Tolstoi defende que o facto de tudo o que fazemos ser impermanente impede a nossa vida de ter sentido. Assim, Tolstoi defende que a nossa vida não tem sentido se num futuro muito distante nada restar de todos os nossos esforços, atividades e obras.
A crítica a esta posição é a seguinte:
Admitamos que porque tudo será destruído e esquecido no futuro distante, nada do que hoje fazemos terá importância no futuro distante. Mesmo que isto seja verdade, por que razão o fato de nada ter importância daqui a um milhão de anos tem importância para nós, agora? Se a nossa vida tem sentido, não o perde só porque daqui a um milhão de anos ninguém dá importância à nossa vida; e se a nossa vida não tem sentido, não o ganha só porque alguém daqui a um milhão de anos lhe dá importância.
Tolstoi poderia responder que o problema não é realmente o fato de daqui a um milhão de anos outros seres não valorizarem as nossas vidas; o problema é o próprio fato de nós desaparecermos inevitavelmente se formos mortais.
Contudo, os críticos respondem que se a nossa vida não tem sentido, não o ganha se a prolongarmos para sempre. E se tem sentido, não há qualquer razão para pensar que o perde só porque somos mortais.
Nas nossas vidas há várias cadeias de justificação interligadas.
Chama-se finalidade instrumental ao que fazemos em função de outra coisa.
Chama-se finalidade última ao que fazemos em função de si mesmo.
Tolstoi defende que, porque somos mortais, todas as nossas cadeias de justificação ou finalidades acabam no nada.
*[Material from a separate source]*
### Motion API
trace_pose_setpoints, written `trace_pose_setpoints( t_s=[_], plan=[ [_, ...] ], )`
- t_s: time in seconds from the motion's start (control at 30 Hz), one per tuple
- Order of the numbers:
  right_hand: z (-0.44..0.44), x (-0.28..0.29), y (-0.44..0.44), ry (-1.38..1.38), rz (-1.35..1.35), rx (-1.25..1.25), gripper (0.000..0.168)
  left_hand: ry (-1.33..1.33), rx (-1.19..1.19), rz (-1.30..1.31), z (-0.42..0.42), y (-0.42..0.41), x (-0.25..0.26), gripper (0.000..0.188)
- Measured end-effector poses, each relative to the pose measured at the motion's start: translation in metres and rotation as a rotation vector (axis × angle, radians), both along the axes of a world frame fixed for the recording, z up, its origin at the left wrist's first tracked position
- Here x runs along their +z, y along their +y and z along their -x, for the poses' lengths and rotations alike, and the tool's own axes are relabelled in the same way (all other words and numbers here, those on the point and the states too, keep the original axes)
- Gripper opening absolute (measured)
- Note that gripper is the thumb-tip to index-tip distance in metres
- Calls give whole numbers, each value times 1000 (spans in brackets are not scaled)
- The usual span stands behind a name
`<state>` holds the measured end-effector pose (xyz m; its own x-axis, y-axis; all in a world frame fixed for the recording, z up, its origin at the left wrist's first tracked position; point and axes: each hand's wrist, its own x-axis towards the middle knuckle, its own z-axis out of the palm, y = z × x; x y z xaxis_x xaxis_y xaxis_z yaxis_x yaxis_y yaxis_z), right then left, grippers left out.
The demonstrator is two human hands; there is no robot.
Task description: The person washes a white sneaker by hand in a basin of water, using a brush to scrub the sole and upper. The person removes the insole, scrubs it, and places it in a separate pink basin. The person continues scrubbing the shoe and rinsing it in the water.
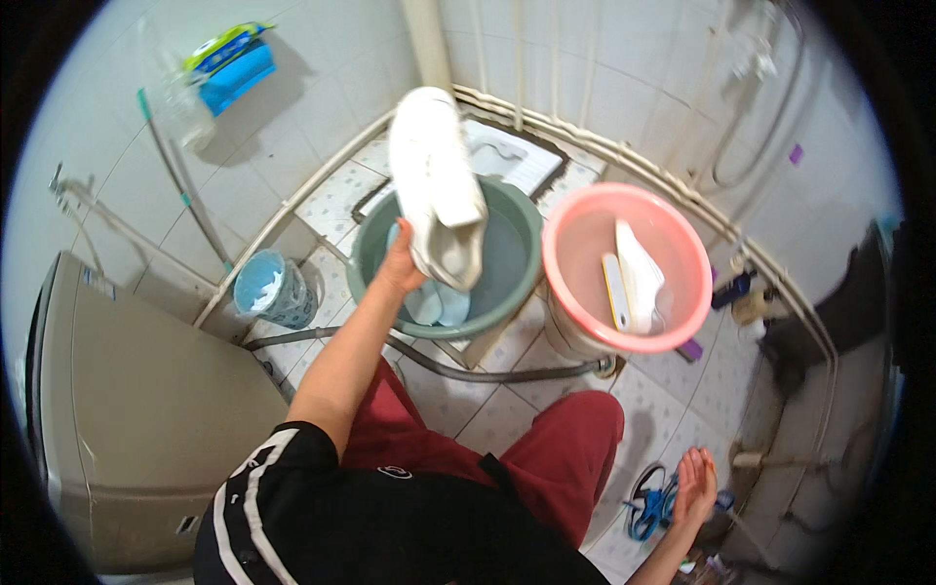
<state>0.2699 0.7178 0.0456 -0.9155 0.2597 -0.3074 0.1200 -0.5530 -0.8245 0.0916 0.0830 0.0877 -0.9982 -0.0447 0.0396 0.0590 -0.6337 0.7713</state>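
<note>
A white shoe [439,164] is held up over the green plastic basin [352,252], its toe pointing away from me. My left hand [404,263] grips it by the side near the heel. Greyish water [512,248] stands in the basin, with pale blue pieces [439,306], possibly insoles, against its near side. To the right, a pink plastic basin [556,274] contains a second white shoe [638,274] and a brush [616,292] with a grey and yellow back. My right hand [695,486] is out at the lower right, palm up, with nothing visible in it.
Blue and black sandals [649,504] lie on the tiled floor beside my right hand. A grey hose [468,374] crosses before my knees. On the left are a washing machine [161,431] and a lined blue bin [276,289]. A squat toilet [512,157] lies behind the green basin.
</note>
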Motion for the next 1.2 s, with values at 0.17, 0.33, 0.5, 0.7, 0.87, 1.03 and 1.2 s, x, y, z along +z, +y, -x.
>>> trace_pose_setpoints(
  t_s=[0.17, 0.33, 0.5, 0.7, 0.87, 1.03, 1.2],
  plan=[
    [119, 128, -213, 346, -1, 749, 50, 187, -211, -92, 15, 2, -6, 91],
    [159, 149, -372, 595, -519, 1104, 49, 184, -140, -155, 25, -7, -16, 90],
    [177, 129, -429, 1127, -1411, 831, 51, 231, -87, -208, 27, -12, -5, 86],
    [174, 110, -458, 1012, -1283, 734, 54, 248, 21, -136, 32, -16, -5, 85],
    [193, 121, -451, 1255, -1408, 743, 46, 281, 73, -116, 29, -24, 0, 86],
    [209, 124, -440, 1406, -1674, 665, 40, 257, 174, -88, 30, -22, 8, 83],
    [179, 99, -468, 963, -1212, 577, 28, 188, 201, -36, 34, -15, 2, 81]
  ],
)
A resposta ao sentido da vida, defende Tolstoi, não pode estar na própria vida, mas sim para lá dela.
Os críticos, contudo, argumentam que esta posição é insustentável. Há duas possibilidades apenas: ou a vida em si é uma finalidade última, ou há algo de transcendente que é a sua finalidade.
No primeiro caso, o facto de sermos mortais é irrelevante: a finalidade da nossa vida é a própria vida, a satisfação, realização e estímulo que obtemos ao viver.
No segundo caso, a finalidade da vida é outra coisa além dela. Tolstoi sugere que a finalidade da vida é viver no paraíso. Mas qual é a finalidade de viver no paraíso? Se Tolstoi afirmar que há outra coisa que é a finalidade de viver no paraíso, começa uma regressão infinita – pois podemos agora perguntar qual é a finalidade dessa outra coisa.
Entra-se numa regressão infinita quando se justifica A em termos de B, B em termos de C, C em termos de D, etc., sem que essa cadeia de justificações seja esclarecedora.
Tolstoi pode tentar escapar à regressão infinita afirmando que viver no paraíso é uma finalidade última que não precisa de ter outra coisa como finalidade. Mas esta posição é circular, pois Tolstoi começou por afirmar que a vida não podia ser a sua própria finalidade. Se a vida não pode ser a sua própria finalidade, por que razão a vida no paraíso pode ser a sua própria finalidade? Tolstoi não pode argumentar que a vida no paraíso é um fim em si por ser imortal porque isso é circular: pressupõe o que está em discussão.
Um argumento é circular quando pressupõe o que devia demonstrar. Chama-se petição de princípio ou petitio principii aos argumentos circulares.
Assim, a crítica à resposta de Tolstoi é a seguinte:
Premissa 1: Ou a vida é a sua própria finalidade ou há outra coisa que é a finalidade da vida.
Premissa 2: Se a vida é a sua própria finalidade, a vida tem sentido apesar de ser mortal.
Premissa 3: Nenhuma outra coisa pode ser a finalidade da vida, sob pena de regressão infinita ou circularidade.
Conclusão: Logo, a vida tem sentido, apesar de ser mortal.
Atividades:
1. Formule a crítica à posição de Tolstoi relativa ao futuro distante.
2. Formule a crítica à posição de Tolstoi relativa à mortalidade.
3. O que é uma finalidade instrumental? Explique e dê exemplos.
4. O que é uma finalidade última? Explique e dê exemplos.
6. Explique qual é a posição de Tolstoi relativamente à finalidade última da vida.
7. O que é uma regressão infinita da justificação? Dê exemplos.
8. Explique a objeção da regressão infinita que o crítico apresenta a Tolstoi.
9. Explique a objeção da circularidade que o crítico apresenta a Tolstoi.
10. «Se a vida é a sua própria finalidade, a vida tem sentido apesar de ser mortal.» Concorda? Por quê?
11. «Se tudo acaba em nada, a nossa vida não tem sentido.» Concorda? Por quê?
Fonte: A Arte de Pensar 10B. Aires Almeida e outros. Didactica Editora. 1ª Ed.